Seven Thai children detained by Malaysian immigration for more than a month after accompanying two monks on a “fund raising trip” will soon be released with no charges pressed against them, according to the Southern Border Provinces Administration Centre (SPBAC).
The SBPAC said Thai officials were allowed to talk to the children at Baitul Mahabbah Darulaman immigration detention centre in Kedah state on Monday.
They were seeking the youngsters’ release in time to return to classes in Thailand for the new term. The Thai consulate general in Penang was preparing emergency travel documents for them.
The SBPAC said the Malaysian Immigration Department agreed to release them from detention without charges, but they were required to give testimony as victims before the court in Kedah, expected to be on June 2.
The seven boys, aged 5 to 12 years, crossed the border at the Sadao checkpoint in Songkhla province, in company with two monks, in three vans on April 7. They were stopped at the adjoining Bukit Kayu Hitam checkpoint in Kedah.
Malaysian immigration searched the vans found the children, who had no passports or other travel documents.
The monks were charged with human trafficking and people smuggling. They are believed to have been expelled from the monkhood.
Malaysian authorities said they had been secretly following the monks for years. They were suspected of using young Thai boys to solicit donations from Thai, Malaysian and Singaporean worshippers sponsoring a summer novice ordination programme they arranged every year.
For these seven boys, the monks convinced their parents to allow them to travel to Malaysia with them to participate in the novice programme from April 2 to 18. When one mother asked one of the monks about travel documents, she was told, “You don’t have to worry. It will be a short trip and we will return soon.”

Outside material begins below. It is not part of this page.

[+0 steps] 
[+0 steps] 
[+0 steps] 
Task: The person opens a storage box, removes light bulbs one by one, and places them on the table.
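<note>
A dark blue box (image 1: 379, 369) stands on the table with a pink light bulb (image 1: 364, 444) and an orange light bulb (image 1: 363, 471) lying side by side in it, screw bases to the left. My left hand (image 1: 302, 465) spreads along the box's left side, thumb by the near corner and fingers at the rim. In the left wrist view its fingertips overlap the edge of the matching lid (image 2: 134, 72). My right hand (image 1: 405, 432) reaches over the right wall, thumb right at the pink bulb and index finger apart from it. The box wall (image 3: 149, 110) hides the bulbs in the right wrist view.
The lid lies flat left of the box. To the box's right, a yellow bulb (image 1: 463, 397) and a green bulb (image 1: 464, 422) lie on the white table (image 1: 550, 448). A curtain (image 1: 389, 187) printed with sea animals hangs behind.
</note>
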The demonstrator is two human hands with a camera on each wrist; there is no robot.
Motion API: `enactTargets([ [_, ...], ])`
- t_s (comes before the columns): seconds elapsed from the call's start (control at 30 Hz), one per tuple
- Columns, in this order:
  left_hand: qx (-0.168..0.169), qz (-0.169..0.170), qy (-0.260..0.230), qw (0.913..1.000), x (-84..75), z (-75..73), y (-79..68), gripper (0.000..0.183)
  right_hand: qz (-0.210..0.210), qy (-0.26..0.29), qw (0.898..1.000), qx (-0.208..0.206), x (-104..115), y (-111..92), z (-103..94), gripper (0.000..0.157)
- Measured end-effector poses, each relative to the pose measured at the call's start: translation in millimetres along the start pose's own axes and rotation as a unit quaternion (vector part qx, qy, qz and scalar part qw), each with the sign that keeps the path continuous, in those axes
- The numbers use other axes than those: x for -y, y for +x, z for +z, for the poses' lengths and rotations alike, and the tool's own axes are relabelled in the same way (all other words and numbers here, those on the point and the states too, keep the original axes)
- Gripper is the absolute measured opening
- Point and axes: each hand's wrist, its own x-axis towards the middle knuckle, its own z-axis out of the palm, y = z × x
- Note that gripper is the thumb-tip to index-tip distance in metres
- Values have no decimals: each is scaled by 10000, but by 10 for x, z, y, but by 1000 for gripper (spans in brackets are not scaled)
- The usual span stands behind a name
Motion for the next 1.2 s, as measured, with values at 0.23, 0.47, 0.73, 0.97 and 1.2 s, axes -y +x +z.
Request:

Their parents never knew their sons had not been ordained as novices but instead detained by Malaysian authorities. They found out only when Thai communities in Malaysia posted messages on their Facebook accounts after the boys had been arrested.
When the same mother visited her son at the detention centre in Kedah in late April, she was told: “All the boys were told by the monks to hide in the back of the vans, underneath a large cloth”. That is where they were found during the search.
The woman was speaking at the Pavena Hongsakul Foundation for Children and Women on May 8, when she sought help for the children.